If you do some counting of the memory accesses, you can quickly estimate how well the code is performing.
First loop nest
Variable | Write | Read |
---|---|---|
phi |
0 | 5 |
tempr |
0 | 5 |
lap_phi |
1 | 0 |
lap_tempr |
1 | 0 |
phi_dx |
1 | 0 |
phi_dy |
1 | 0 |
epsil |
1 | 0 |
epsilon_deriv |
1 | 0 |
Second loop nest
Variable | Write | Read |
---|---|---|
phi |
1 | 1 |
epsil |
0 | 5 |
epsilon_deriv |
0 | 4 |
phi_dx |
0 | 2 |
phi_dy |
0 | 2 |
tempr |
1 | 1 |
lap_phi |
0 | 1 |
If you sum these values, it gives you the amount of memory accessed to update one grid cell:
Write | Read | |
---|---|---|
Total | 8 | 26 |
So a total of 34 elements per cell update, 8 bytes each, which gives 272 bytes per cell update.

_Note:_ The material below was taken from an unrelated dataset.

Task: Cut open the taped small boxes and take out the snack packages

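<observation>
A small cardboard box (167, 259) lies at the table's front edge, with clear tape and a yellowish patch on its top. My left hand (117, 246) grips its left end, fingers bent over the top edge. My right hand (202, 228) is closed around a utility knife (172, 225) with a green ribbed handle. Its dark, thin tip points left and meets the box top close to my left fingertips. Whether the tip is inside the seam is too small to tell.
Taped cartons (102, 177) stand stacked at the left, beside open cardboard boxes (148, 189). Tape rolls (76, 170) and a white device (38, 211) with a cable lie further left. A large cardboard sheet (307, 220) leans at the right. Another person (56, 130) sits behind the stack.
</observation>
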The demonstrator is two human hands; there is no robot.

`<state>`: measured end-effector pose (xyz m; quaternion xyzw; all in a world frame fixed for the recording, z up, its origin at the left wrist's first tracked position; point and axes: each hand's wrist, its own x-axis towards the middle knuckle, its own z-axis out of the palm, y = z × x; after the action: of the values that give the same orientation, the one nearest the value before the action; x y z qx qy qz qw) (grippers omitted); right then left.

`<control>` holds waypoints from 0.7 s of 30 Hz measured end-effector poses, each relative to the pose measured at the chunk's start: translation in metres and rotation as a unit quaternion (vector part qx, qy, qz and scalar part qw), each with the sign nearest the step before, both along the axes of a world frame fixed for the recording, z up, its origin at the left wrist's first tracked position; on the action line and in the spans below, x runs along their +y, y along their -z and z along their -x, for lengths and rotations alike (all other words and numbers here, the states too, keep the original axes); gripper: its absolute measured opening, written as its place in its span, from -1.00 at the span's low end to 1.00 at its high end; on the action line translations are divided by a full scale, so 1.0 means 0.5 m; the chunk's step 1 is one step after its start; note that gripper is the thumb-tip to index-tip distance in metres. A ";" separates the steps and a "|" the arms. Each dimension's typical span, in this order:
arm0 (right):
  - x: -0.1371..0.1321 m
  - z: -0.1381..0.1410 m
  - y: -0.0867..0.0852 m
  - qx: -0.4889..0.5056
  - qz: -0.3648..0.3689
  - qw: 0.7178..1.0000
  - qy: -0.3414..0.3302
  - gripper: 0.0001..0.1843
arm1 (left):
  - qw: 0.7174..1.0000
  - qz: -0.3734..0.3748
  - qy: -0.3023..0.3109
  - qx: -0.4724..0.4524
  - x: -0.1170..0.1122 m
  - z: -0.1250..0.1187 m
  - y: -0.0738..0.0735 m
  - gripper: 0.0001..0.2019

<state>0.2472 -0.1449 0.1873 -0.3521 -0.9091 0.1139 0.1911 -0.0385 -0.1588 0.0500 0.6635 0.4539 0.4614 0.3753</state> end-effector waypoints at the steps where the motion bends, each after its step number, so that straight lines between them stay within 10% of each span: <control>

I ignored the where(phi > ...) ...
clipping part, which is essentially a third and fourth loop nest, so take the following numbers with a grain of salt.
Now if you calculate the rate (cell updates per second), using the best number from Test 2:
rate = ((2000 * 2000) cells) * (2000 steps) / 98.173 s = 81.5 MUPS (mega cell updates per second)
If you multiply the rate by the memory balance, you get an effective bandwidth:
bw = (81.5 MUPS) * (272 bytes per cell update) = 22168 MB/s = 22.17 GB/s
If you look up the properties of your processor, you’ll find it has a peak memory bandwidth of 50 GB/s, so you are using about 40 % of it. (For the 2000^2 grid, 8 field variables, double precision, you need 256 MB of memory which exceeds the 12 MB L3 cache. The 200^2 case only needs 2.56 MB)
Assuming your code is bandwidth-limited (typically stencils codes are) this is not that bad. I’m guessing you could probably go a little faster (say up to 60-70 % of the theoretical bandwidth). Your kernel uses trigonometric functions (sin, cos, atan) so perhaps that gives it a slightly higher arithmetic intensity, which balances out the memory load time. You could verify this by looking at the hardware performance counters using certain tools. For your loop nests, if you would introduce a layer of halo cells for the periodic boundary condition, it would make the loop easier to vectorize and perhaps speed it up a little.
Instead of guessing, I’d recommend using tools like the Intel Application Performance Snapshot, as I’ve described before here and also here. The tool essentially helps identify what is the bottleneck (at least from the processor point of view), for instance if it is using scalar or vector instructions, if the cache is stalling, if there is thread imbalance or overhead, etc… I find it really useful. If not obvious, despite being an Intel tool, you can also use it to profile executables produced by other compilers (gfortran, nvfortran), and also on other x86-64 machines (for instance if you have a CPU from AMD).
Another thing you can try doing is plotting the rate (cell updates per second) as a function of grid size. In this plot you should be able to clearly see the effect of going from cache to main memory. Here is an example what it looks like when you hit the “memory wall”:
I’d expect you to see something similar.